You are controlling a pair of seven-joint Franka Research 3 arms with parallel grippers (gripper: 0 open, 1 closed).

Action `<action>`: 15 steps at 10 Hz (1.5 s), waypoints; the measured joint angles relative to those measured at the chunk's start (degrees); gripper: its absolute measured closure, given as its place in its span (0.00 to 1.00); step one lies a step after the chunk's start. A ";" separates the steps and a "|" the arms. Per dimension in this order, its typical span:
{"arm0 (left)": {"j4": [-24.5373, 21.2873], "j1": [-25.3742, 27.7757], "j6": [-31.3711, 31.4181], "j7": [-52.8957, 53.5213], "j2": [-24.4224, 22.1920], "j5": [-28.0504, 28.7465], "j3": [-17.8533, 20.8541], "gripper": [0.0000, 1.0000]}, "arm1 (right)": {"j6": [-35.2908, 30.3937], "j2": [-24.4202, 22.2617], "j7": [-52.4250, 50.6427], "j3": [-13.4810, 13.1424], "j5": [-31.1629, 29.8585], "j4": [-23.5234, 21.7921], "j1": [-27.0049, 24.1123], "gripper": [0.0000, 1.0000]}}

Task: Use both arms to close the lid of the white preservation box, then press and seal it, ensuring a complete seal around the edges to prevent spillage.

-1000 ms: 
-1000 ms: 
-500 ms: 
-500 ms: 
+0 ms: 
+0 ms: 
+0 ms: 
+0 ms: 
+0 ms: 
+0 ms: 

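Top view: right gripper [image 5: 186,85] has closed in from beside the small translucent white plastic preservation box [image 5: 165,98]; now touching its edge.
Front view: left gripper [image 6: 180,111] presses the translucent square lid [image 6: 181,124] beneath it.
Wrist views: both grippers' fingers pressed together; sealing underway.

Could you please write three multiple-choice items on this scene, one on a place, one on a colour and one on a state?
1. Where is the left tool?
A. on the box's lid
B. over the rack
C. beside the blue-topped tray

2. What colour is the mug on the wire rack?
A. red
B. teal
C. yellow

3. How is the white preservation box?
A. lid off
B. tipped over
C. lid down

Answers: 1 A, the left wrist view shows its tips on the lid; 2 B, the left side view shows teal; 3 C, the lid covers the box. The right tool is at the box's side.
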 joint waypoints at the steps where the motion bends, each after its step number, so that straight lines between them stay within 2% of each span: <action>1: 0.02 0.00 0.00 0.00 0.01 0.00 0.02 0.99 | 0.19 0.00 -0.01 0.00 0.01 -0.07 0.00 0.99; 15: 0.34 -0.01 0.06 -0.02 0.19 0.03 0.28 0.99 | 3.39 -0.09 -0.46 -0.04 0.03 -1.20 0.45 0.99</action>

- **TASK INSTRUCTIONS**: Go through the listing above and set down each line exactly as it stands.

- **OUTPUT FOR THIS EXERCISE**:
You are controlling a pair of seven-joint Franka Research 3 arms with parallel grippers (gripper: 0 open, 1 closed).

Action `<action>`: 15 steps at 10 Hz (1.5 s), waypoints; the measured joint angles relative to those measured at the chunk's start (degrees); gripper: its absolute measured closure, given as its place in its span (0.00 to 1.00); step one lies a step after the chunk's start. A ";" separates the steps and a "|" the arms. Per dimension in this order, its typical span:
{"arm0 (left)": {"j4": [-24.5373, 21.2873], "j1": [-25.3742, 27.7757], "j6": [-31.3711, 31.4181], "j7": [-52.8957, 53.5213], "j2": [-24.4224, 22.1920], "j5": [-28.0504, 28.7465], "j3": [-17.8533, 20.8541], "gripper": [0.0000, 1.0000]}, "arm1 (right)": {"j6": [-35.2908, 30.3937], "j2": [-24.4202, 22.2617], "j7": [-52.4250, 50.6427], "j3": [-13.4810, 13.1424], "j5": [-31.1629, 29.8585], "j4": [-23.5234, 21.7921], "j1": [-27.0049, 24.1123], "gripper": [0.0000, 1.0000]}}

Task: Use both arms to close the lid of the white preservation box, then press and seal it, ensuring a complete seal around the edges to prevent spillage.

-1000 ms: 
-1000 ms: 
-500 ms: 
-500 ms: 
+0 ms: 
+0 ms: 
+0 ms: 
+0 ms: 
+0 ms: 
+0 ms: 

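Top view: right gripper [image 5: 186,85] has closed in from beside the small translucent white plastic preservation box [image 5: 165,98]; now touching its edge.
Front view: left gripper [image 6: 180,111] presses the translucent square lid [image 6: 181,124] beneath it.
Wrist views: both grippers' fingers pressed together; sealing underway.

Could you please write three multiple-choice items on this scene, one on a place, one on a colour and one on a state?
1. Where is the left tool?
A. on the box's lid
B. over the rack
C. beside the blue-topped tray

2. What colour is the mug on the wire rack?
A. red
B. teal
C. yellow

3. How is the white preservation box?
A. lid off
B. tipped over
C. lid down

Answers: 1 A, the left wrist view shows its tips on the lid; 2 B, the left side view shows teal; 3 C, the lid covers the box. The right tool is at the box's side.
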 joint waypoints at the steps where the motion bends, each after its step number, so that straight lines between them stay within 2% of each span: <action>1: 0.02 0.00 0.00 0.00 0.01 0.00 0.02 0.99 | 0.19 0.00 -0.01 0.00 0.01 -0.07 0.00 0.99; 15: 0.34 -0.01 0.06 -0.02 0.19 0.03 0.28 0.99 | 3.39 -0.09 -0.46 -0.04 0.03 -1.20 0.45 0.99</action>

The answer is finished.